Background technology
Archives of paper quality digitlization operation is that archives large database concept builds most basic work, and operating process includes archives
Taxonomic revision, image scanning, words input and arrangement storage and etc..The digitized presentation of archives of paper quality at present is by reality
Object archives of paper quality, the archives for becoming electronic document (forms such as JPG, PDF or TFF) are stored, and the purpose is to be information-based clothes
Business, it is therefore necessary to can be read and be used by related software system.
Thus when establishing electronic record database, for each archives of paper quality, it is necessary to generate two electronic documents:One
A is the picture of the archives of paper quality, and another two are and the one-to-one information of the picture.Current solution is to be fabricated to electricity
Sub-pictures add EXCEL entries.Such as 1 archives of paper quality in kind, after scanned, the entitled " 031-053-01-019- of picture is generated
The electronic pictures of 01.jpg, but only cannot fully understand that its all the elements is believed substantially from " 031-053-01-019-01.GIF "
Breath, therefore, it is necessary to by the information covered on this archives of paper quality, (such as file number, the time, archives kind, page name, is filled and presented at class-mark
Which kind of unit, department belong to, have the contents such as several pages) it is input in the corresponding entry of EXCEL file.It can be seen that complete
The digitlization of a piece of paper matter archives needs to do two things:When scanning archives of paper quality, second is that inputting archive content to EXCEL file
Correspondence item day in the Room, workload is very huge.

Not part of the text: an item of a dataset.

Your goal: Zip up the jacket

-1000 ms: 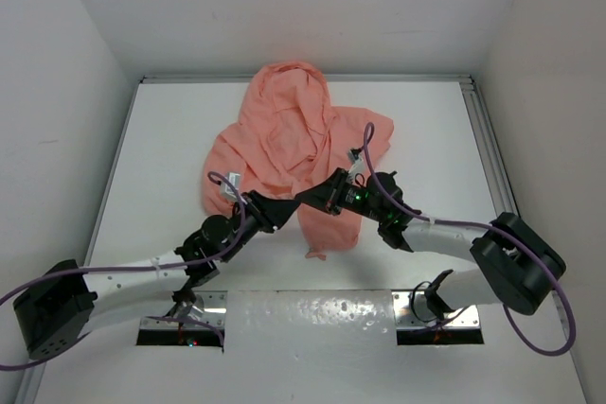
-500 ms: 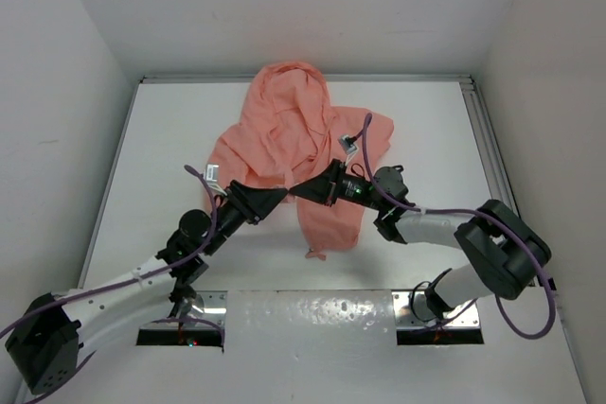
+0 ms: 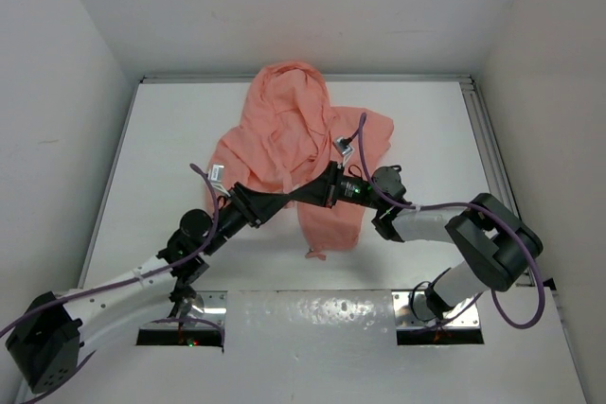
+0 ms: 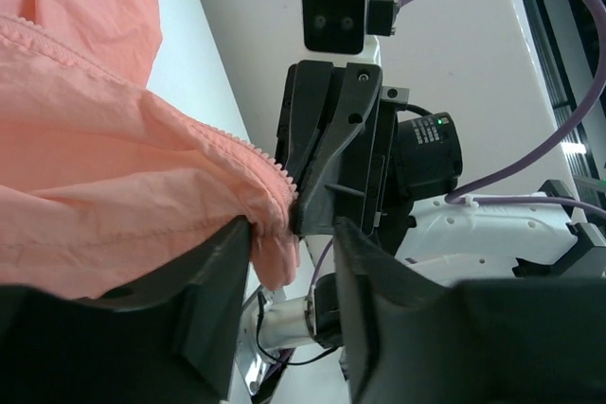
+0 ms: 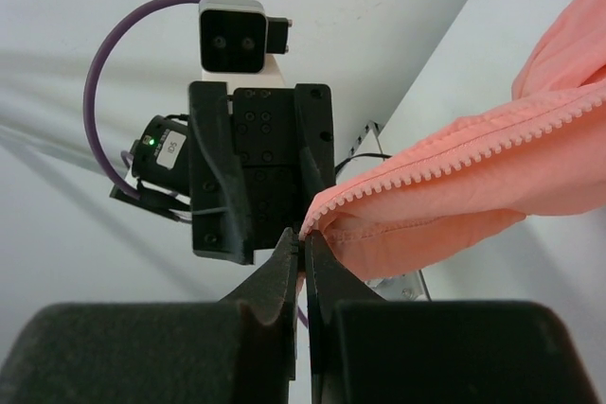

Although common scanner (high photographing instrument) can do some processing to the picture of scanning on the market at present, generally lack
Crawl to content information is simultaneously generated to the correspondence item day of EXCEL file in the Room.Certainly with technological progress, also occur carrying
The high-grade scanner of optical character identification (Optical Character Recognition, abbreviation OCR), but mistake so far
Behaviour, which leads, cannot meet the requirement for being less than 0.5% as defined in National archives digitlization:Even if using the high-grade scanner of import, although
Accidentally behaviour, which leads, can reduce several orders of magnitude, but cannot meet the requirements, and the high-grade scanner of such import is expensive,
Easily hundreds of thousands even one up to a million, cost is excessively high.So upper general company's archival digitalization work of society so far
Program, or being all operation before and after two people of same people's secondary operation or assembly line, working procedure is complicated, causes efficiency low
Under, and personnel cost is excessively high.
Invention content
The present invention goal of the invention be:In order to solve in the prior art, archives of paper quality digitization procedure is complicated, leads to efficiency
The problems such as low, the present invention propose a kind of archives of paper quality digitizing solution of knowledge based collection of illustrative plates.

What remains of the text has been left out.